★★★★☆
There is such a thing as too famous. Elvis Presley, king of rock ‘n’ roll, was too famous. In Baz Luhrmann’s excellent new film, the life of the 20th century icon of American culture and music is viewed through the eyes of unreliable narrator, the so-called “Colonel” Tom Parker (Tom Hanks). A former conman and freak show operator turned music promoter, this thoroughly mysterious chap singlehandedly turned the unknown Elvis into the biggest music star on the planet.
Elvis (2022) is everything you expect from a Baz Luhrmann picture. The cinematography is gorgeous, the production design sumptuous and immersive, the editing all fizzy pop energy. Elvis is brash, often thunderously loud, always busy, emphatically anachronistic in its use of modern tunes, melodramatic and glorious every step of the way. The Australian auteur knows how to put on a show, Elvis’ life resembling the structure of one long epic party. There’s sex, booze and drugs, the feeling you don’t want the night to end. But after the run of euphoria is the dissociative comedown and the broken bottles to clean up. Elvis becomes so tired, he can no longer stand when performing. Bloated, drug-addled, depressed, he’s given up and tells Priscilla, his long-suffering wife: “I’m all out of dreams.”
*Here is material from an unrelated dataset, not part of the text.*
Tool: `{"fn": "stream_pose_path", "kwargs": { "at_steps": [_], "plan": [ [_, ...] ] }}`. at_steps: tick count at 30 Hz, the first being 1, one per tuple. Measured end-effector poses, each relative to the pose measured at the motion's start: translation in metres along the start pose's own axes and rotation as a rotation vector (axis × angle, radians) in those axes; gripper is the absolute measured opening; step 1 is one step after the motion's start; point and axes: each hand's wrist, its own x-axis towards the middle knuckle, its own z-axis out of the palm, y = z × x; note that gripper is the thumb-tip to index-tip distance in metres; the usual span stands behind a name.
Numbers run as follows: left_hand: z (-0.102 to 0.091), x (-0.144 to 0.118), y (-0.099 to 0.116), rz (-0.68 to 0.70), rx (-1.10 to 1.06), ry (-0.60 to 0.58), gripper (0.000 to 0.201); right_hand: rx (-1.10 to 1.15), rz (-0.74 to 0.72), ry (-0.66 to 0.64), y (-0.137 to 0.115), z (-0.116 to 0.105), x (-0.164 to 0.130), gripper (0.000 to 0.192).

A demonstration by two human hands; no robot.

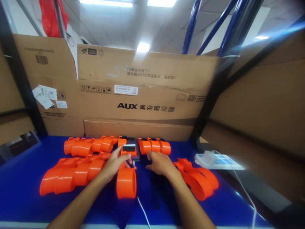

Austin Butler is electrifying as Elvis. If Luhrmann chose to forgo hiring an actor with a vague similarity to Presley, Butler certainly does a commendable job capturing the legend’s energy during live performances and his quintessential southern charm and charisma. From his early days creating a moral panic due to his sexualised hip swaying to his final years as a sad and overweight mess, Butler brilliantly evokes what made Elvis a captivating presence. The recreation of the Suspicious Minds number, during his Vegas residency years, is a standout sequence, Butler sweating and gyrating and punching the air, disappearing so deeply into character the hairs on your neck will stand up.
Tom Hanks too is no slouch. Under heavy prosthetics, sporting a false nose and peculiar European accent, his role as Tom Parker is easily the most singular performance the avuncular American star has ever delivered. Parker was neither a colonel nor American, but a Netherlands-born fraudster who ripped off Elvis for millions. Their relationship, which Luhrmann has described as symbiotic, forms the heart of the picture. The thesis the director presents is this: they needed each other as much as they didn’t like each other. Hanks depicts Parker as controlling, manipulative and vampire-like in some scenes, bleeding Elvis dry, making backroom deals to benefit himself and less so the man who made him his millions. Elvis wasn’t thick, but he was too trusting, Parker an expert grifter.
Luhrmann’s film hits the right notes all the way. It shows the man behind the myth, the fragile person in the sequined jumpsuit and cape. A lonely soul who never got over the death of his beloved mother, when he’s not on stage he’s a living ghost, a man who doesn’t seem to know what to do with himself. There is such a thing as too famous.